POD_IMAGE='docker.io/tabbyml/tabby'
cat << EOF > ${BASE_DIR}/data/install/tabby.yaml
---
apiVersion: v1
kind: Service
metadata:
name: tabby
spec:
ports:
- name: tabby-port
port: 8080
protocol: TCP
targetPort: 8080
selector:
app: tabby
---
apiVersion: route.openshift.io/v1
kind: Route
metadata:
name: tabby
spec:
to:
kind: Service
name: tabby
port:
targetPort: 8080
---
apiVersion: apps/v1
kind: Deployment
metadata:
name: tabby
labels:
app: tabby
spec:
replicas: 1
selector:
matchLabels:
app: tabby
template:
metadata:
labels:
app: tabby
spec:
serviceAccountName: demo
initContainers:
- name: init-nfs-copy
image: docker.io/busybox
command: ['sh', '-c', 'cp -r /nfs-data/* /model-data/']
volumeMounts:
- name: nfs-storage
mountPath: "/nfs-data"
readOnly: true
- name: model-data
mountPath: "/model-data"
containers:
- name: tabby
command: [ "/bin/bash","-c","--" ]
# args: ["serve", "--model","TabbyML/CodeLlama-13B","--device","cuda"]

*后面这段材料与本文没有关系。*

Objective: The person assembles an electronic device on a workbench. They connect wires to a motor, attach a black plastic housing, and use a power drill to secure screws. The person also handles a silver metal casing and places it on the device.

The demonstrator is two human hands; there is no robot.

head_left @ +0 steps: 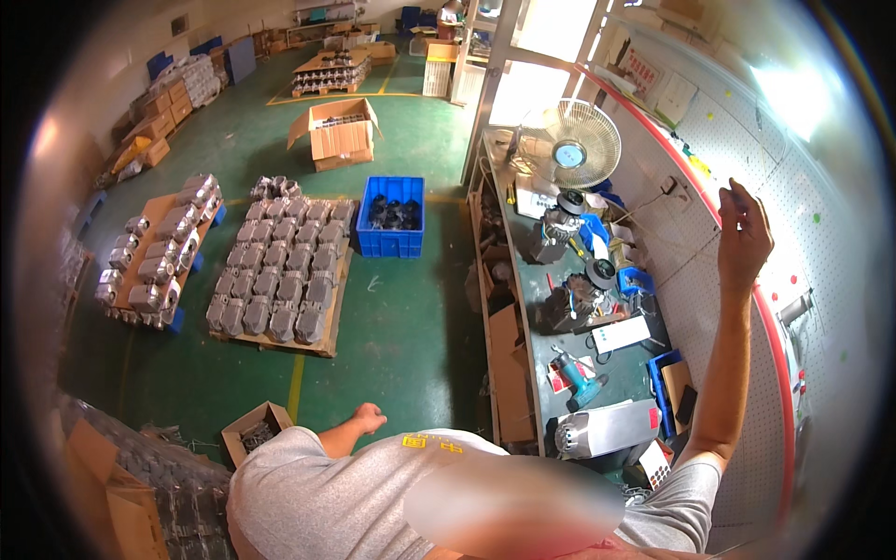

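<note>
My right hand (745,238) is raised high on the right, in front of the white pegboard (840,252). Its fingers are bent in a pinch, and whatever may be between them is too small to make out. My left hand (370,418) hangs low beside my body, above the green floor, with its fingers curled in and nothing showing in them. Below my raised arm stretches the workbench (551,359). On it lie a teal cordless drill (581,381), a white power strip (621,334) and a grey metal housing (611,429). Two motor-like assemblies (574,303) with black round tops stand farther along.
A standing fan (581,145) is at the bench's far end. Left of the bench are a blue crate (390,245) with black parts, a pallet of grey castings (280,266) and another loaded pallet (159,247). Cardboard boxes (341,145) stand farther back; a small box (252,429) is near my left.
</note>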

args: ["cd /data; /opt/tabby/bin/tabby serve --model TabbyML/CodeLlama-13B --device cuda" ]
image: ${POD_IMAGE}
imagePullPolicy: IfNotPresent
env:
- name: MY_POD_IP
valueFrom:
fieldRef:
fieldPath: status.podIP
resources:
limits:
nvidia.com/gpu: 1
securityContext:
privileged: true
nodeSelector:
kubernetes.io/hostname: "worker-01-demo"
volumeMounts:
- name: model-data
mountPath: "/data/models"
volumes:
- name: nfs-storage
persistentVolumeClaim:
claimName: nfs-pvc-tabby
- name: model-data
emptyDir: {}
EOF
oc create -n llm-demo -f ${BASE_DIR}/data/install/tabby.yaml
# oc delete -n llm-demo -f ${BASE_DIR}/data/install/tabby.yaml
vscode 配置和使用
最后就是配置vscode,指向openshift的 router,然后就可以使用codellama了。


使用效果和rhel一样,就不再截图了。